Like the first series, the second series of The White Lotus dealt with a bunch of American tourists behaving badly at a foreign luxury resort. The only central character to appear in both seasons was the insufferable Tanya McQuoid, played by Jennifer Coolidge.

Tanya is an American grotesque – hyper-rich, self-absorbed, and staggeringly uncultured. She’s so cartoonish a character that she sometimes seems to have strayed into the show from the nearby set of a far broader comedy. But really she serves as White’s satirical lynchpin. She’s his version of the barfing scene – the big gaudy effect at the show’s centre, whose impact allows him to make subtler points in the surrounding storylines.

On the whole, White’s Americans are so decadent and morally lost that they make you wonder if their culture is in terminal decline. But Mike White is part of that culture too, and as long as America can still produce entertainment as edgy and self-aware as The White Lotus, it would be premature to write the place off.

This is the paradoxical thing about satire. It tends to flourish at precisely the moment when everything else is going to pot. When a filmmaker spends 15 minutes showing people voiding the contents of their stomachs in all directions, it seems safe to say that his society is not in the best of health. The consolation is that satire may now be entering one of its golden periods.

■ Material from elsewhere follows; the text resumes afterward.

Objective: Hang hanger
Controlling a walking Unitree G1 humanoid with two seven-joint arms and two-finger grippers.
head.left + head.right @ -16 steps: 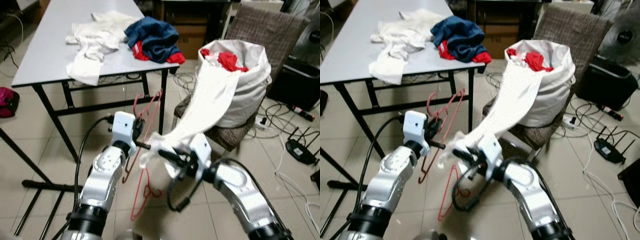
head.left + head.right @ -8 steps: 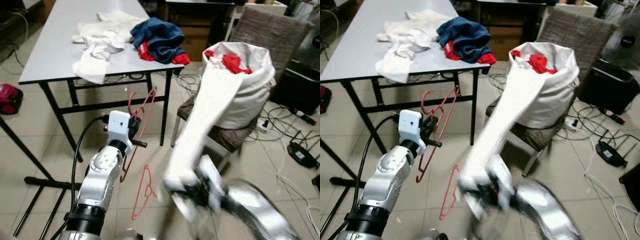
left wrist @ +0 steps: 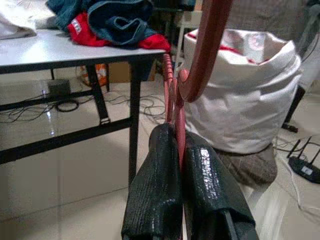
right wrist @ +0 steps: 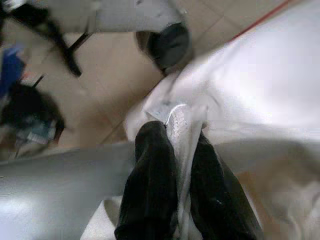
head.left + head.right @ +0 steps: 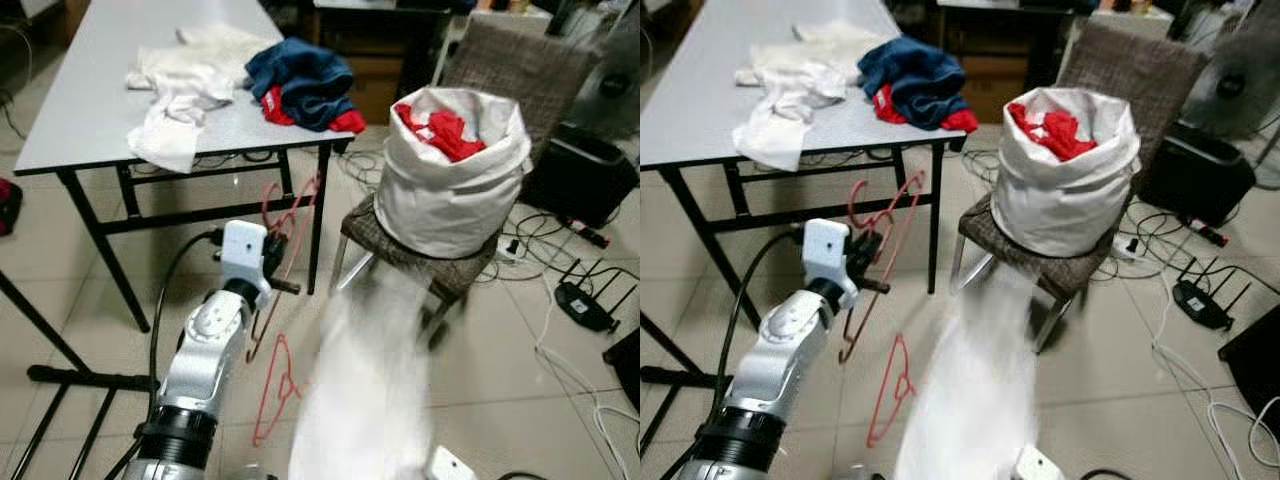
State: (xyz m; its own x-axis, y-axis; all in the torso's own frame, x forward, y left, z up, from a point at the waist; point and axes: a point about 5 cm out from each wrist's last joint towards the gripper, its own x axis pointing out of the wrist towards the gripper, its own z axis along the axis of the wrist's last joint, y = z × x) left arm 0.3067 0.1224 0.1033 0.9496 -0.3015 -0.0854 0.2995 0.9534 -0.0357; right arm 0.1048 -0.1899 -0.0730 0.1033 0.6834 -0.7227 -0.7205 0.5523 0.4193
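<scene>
Before the robot, in the left eye view, the left gripper [image 5: 272,268] is raised over the tiled floor [image 5: 80,300], its black fingers closed on a red hanger [image 5: 292,218]. That hanger's long axis runs steeply upward and slightly to the right, its hook end topmost near the leg of the grey folding table [image 5: 90,110]. A second red hanger [image 5: 277,392] lies flat on the tiles below. On the table sit a crumpled white garment [image 5: 185,90] and a navy garment [image 5: 300,78] with red fabric under it. A white laundry bag [image 5: 455,180], with red clothes at its mouth, sits on a woven chair [image 5: 400,255]. A blurred white cloth [image 5: 365,390] hangs low in the foreground, in front of the chair. Cables and a black router [image 5: 585,300] lie on the floor to the right.

Seen from the right eye, a fan [image 5: 1235,95] stands behind the chair beside a black box [image 5: 1195,170].

Looking along the left wrist camera, the two fingers [image 3: 155,190] press together around the hanger's red wire, which rises straight away from them to a curved hook, with the table leg and bag beyond.

Looking along the right wrist camera, the right gripper [image 4: 175,155] has its fingers clamped on a fold of the white cloth, its label showing just past the tips; tiles and a silver arm lie behind.
</scene>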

In the early 1960s, the great English comic Peter Cook opened a satirical venue in London called the Establishment Club. The place was modelled, he said, on “those wonderful Berlin cabarets that did so much to stop the rise of Hitler and prevent the outbreak of the Second World War.”

In other words, even the best satirists can’t change the world. All they can do is show us how comically awful it is. If things are going to get any better, that’s up to the rest of us.